As a young interior designer working at a residential and workplace architecture firm in New York, Nina Gotlieb knew exactly what she wanted to do. “Having access to some of the best and most beautiful restaurants in the world, it wasn’t long before I decided I needed to move into hospitality,” she says, noting that it was the initial theatricality that drew her in. “It felt like design on our own terms, rather than design driven by a client’s personal aesthetic. I was creating these beautiful private spaces that nobody I loved could experience. In hospitality, everyone is welcome.”
In 2007, she joined AvroKO, then a burgeoning firm, where she discovered firsthand that “restaurants are living, breathing beasts,” she says. From there, she went on to design more hospitality spaces at venerable firm Roman and Williams (like the Viceroy in New York) and eventually landed on the St. Regis and Luxury Collection design team at Starwood Hotels. “I learned how to view design through the lens of a brand and the importance of creating, maintaining, and evolving a particular voice when dealing with multiple properties on a global scale.”

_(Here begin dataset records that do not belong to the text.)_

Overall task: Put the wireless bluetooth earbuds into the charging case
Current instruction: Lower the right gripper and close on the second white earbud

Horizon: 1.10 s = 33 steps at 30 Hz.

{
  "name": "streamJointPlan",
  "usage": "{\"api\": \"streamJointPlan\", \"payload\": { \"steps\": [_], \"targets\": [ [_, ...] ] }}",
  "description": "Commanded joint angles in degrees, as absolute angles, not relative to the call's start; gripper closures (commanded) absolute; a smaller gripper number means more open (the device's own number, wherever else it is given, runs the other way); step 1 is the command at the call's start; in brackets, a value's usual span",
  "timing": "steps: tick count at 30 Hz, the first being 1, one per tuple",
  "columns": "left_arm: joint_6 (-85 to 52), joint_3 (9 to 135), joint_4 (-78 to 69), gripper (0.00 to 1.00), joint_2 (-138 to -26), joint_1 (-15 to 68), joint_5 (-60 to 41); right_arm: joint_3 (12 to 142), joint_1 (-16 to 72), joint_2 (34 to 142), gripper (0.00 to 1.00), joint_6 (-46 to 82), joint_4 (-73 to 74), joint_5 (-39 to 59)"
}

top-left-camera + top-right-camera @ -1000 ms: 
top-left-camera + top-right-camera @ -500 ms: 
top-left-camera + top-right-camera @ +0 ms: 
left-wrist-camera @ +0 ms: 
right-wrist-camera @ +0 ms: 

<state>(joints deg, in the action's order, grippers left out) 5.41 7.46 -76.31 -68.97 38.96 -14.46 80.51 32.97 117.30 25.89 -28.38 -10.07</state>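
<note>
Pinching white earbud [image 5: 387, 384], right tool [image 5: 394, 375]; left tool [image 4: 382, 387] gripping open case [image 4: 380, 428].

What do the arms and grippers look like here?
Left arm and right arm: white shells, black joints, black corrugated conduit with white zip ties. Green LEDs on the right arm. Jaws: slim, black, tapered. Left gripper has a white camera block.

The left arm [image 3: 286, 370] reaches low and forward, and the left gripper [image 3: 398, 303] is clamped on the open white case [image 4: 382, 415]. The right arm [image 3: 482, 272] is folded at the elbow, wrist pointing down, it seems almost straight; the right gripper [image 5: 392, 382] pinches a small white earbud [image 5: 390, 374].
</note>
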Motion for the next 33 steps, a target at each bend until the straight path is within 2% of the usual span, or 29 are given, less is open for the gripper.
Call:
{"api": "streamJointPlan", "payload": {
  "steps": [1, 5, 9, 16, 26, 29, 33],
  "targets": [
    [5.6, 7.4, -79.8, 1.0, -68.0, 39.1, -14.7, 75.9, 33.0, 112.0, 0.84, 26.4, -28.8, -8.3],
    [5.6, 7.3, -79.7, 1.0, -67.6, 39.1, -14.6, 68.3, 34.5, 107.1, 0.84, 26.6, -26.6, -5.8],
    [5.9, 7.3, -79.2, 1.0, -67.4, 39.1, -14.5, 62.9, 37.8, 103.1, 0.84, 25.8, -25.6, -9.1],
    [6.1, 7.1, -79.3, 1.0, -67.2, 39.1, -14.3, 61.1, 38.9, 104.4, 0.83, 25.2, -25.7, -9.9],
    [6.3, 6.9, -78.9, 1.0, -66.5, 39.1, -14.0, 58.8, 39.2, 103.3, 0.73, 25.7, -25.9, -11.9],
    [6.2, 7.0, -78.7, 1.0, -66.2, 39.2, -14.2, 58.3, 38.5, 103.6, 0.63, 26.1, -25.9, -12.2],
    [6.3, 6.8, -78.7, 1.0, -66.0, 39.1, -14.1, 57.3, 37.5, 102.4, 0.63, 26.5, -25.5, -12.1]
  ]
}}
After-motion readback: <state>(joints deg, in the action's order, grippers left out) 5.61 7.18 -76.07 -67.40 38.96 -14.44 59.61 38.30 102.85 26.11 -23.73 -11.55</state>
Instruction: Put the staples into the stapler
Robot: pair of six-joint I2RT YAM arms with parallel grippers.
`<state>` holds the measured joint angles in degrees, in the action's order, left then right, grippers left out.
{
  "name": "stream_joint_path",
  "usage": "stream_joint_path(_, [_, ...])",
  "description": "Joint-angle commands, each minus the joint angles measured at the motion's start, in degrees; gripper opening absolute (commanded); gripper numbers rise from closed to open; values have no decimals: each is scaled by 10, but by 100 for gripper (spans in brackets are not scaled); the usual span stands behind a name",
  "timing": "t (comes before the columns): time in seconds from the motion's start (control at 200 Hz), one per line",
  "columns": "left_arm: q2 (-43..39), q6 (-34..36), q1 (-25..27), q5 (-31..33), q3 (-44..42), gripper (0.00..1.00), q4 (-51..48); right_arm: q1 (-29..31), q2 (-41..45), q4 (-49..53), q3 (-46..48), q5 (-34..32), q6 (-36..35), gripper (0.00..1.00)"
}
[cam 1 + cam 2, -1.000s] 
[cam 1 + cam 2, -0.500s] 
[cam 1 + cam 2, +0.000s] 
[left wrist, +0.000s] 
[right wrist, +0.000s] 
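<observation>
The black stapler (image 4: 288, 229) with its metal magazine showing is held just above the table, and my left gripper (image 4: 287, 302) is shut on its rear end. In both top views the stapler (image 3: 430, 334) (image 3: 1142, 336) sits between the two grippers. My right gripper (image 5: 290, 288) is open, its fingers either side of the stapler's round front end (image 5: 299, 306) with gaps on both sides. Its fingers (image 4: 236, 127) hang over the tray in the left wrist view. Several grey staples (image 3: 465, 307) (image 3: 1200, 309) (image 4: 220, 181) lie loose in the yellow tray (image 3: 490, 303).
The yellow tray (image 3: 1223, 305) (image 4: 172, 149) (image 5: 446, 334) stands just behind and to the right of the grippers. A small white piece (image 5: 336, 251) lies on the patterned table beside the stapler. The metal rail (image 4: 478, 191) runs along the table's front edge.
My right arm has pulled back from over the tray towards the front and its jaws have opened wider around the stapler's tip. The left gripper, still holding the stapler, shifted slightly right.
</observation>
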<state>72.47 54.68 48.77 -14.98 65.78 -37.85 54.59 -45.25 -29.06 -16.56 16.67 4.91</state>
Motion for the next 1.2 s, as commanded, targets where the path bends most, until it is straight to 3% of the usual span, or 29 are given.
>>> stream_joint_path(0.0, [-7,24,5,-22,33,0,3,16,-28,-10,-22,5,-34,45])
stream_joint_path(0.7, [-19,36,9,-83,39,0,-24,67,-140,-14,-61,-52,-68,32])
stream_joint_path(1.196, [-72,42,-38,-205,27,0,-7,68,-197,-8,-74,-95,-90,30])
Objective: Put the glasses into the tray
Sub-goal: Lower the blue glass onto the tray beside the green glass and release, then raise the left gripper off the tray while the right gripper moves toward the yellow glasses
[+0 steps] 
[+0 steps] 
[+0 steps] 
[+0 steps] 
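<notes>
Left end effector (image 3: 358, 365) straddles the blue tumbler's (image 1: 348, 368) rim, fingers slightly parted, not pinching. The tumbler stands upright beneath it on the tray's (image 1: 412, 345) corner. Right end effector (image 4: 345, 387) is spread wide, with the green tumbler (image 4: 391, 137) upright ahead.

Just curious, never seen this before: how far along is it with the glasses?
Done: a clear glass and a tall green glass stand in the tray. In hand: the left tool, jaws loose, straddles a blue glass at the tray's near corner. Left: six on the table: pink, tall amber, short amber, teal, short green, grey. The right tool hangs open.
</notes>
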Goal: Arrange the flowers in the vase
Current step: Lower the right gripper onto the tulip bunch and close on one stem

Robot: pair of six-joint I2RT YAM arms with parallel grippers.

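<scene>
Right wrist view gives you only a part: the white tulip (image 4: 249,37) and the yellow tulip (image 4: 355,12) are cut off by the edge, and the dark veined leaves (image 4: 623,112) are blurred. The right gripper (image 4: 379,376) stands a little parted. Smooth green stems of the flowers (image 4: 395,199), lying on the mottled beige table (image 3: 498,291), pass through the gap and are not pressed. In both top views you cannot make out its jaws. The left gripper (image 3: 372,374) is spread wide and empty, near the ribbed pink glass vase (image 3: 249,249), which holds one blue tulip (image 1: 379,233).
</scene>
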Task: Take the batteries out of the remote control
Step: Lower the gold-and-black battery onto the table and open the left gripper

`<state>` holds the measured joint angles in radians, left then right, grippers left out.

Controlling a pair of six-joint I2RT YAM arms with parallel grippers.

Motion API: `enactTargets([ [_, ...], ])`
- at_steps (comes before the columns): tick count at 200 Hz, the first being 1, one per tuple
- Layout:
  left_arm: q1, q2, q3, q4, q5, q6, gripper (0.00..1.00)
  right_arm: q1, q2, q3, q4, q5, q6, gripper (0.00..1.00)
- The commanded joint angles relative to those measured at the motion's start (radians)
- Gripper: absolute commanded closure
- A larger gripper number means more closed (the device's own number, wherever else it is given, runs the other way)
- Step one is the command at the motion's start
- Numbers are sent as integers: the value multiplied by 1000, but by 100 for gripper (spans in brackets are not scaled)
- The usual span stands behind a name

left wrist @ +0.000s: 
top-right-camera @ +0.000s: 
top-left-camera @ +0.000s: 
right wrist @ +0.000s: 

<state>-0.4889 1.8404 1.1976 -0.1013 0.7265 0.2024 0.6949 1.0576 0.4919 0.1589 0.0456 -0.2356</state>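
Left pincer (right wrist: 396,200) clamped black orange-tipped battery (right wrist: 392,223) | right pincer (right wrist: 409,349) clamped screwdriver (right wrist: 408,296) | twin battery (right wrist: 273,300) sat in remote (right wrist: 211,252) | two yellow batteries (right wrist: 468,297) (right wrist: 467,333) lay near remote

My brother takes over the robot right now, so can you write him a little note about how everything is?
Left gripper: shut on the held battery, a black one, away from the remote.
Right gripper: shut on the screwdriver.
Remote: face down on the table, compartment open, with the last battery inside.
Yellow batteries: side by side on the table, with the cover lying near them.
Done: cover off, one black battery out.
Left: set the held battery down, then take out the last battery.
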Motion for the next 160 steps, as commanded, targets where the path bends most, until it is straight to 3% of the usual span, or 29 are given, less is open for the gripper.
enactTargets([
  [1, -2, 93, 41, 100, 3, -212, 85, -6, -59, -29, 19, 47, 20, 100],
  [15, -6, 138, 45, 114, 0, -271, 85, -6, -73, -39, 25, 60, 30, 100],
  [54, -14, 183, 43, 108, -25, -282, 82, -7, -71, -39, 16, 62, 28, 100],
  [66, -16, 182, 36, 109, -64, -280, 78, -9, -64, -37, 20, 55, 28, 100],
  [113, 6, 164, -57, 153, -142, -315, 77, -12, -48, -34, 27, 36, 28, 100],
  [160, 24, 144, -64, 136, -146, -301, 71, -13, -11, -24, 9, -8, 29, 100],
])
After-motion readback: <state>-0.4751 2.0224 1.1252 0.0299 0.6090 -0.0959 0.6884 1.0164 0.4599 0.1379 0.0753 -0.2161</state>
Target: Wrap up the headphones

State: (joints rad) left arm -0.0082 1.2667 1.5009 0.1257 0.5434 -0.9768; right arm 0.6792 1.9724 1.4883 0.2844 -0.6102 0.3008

When Starwood was acquired by Marriott in 2016, Gotlieb found herself in the West Elm offices talking about design and their upcoming contract business. Now, nearly three years later and with a team of four, she runs both interior design and product development at one of the most widely recognizable consumer furniture brands in the U.S., which is embarking on its own hotel mission with plans for properties in Detroit, Minneapolis, Savannah, and Indianapolis, to name a few.
Gotlieb points to her childhood growing up in suburban New Jersey as the inspiration behind her career. Her home was filled with collections that told stories about where she came from and a life that happened before she was born. It has since shaped her own design vision, which she carries throughout her projects. “I love spaces that don’t feel overthought,” she says. “They have to be designed from the gut.”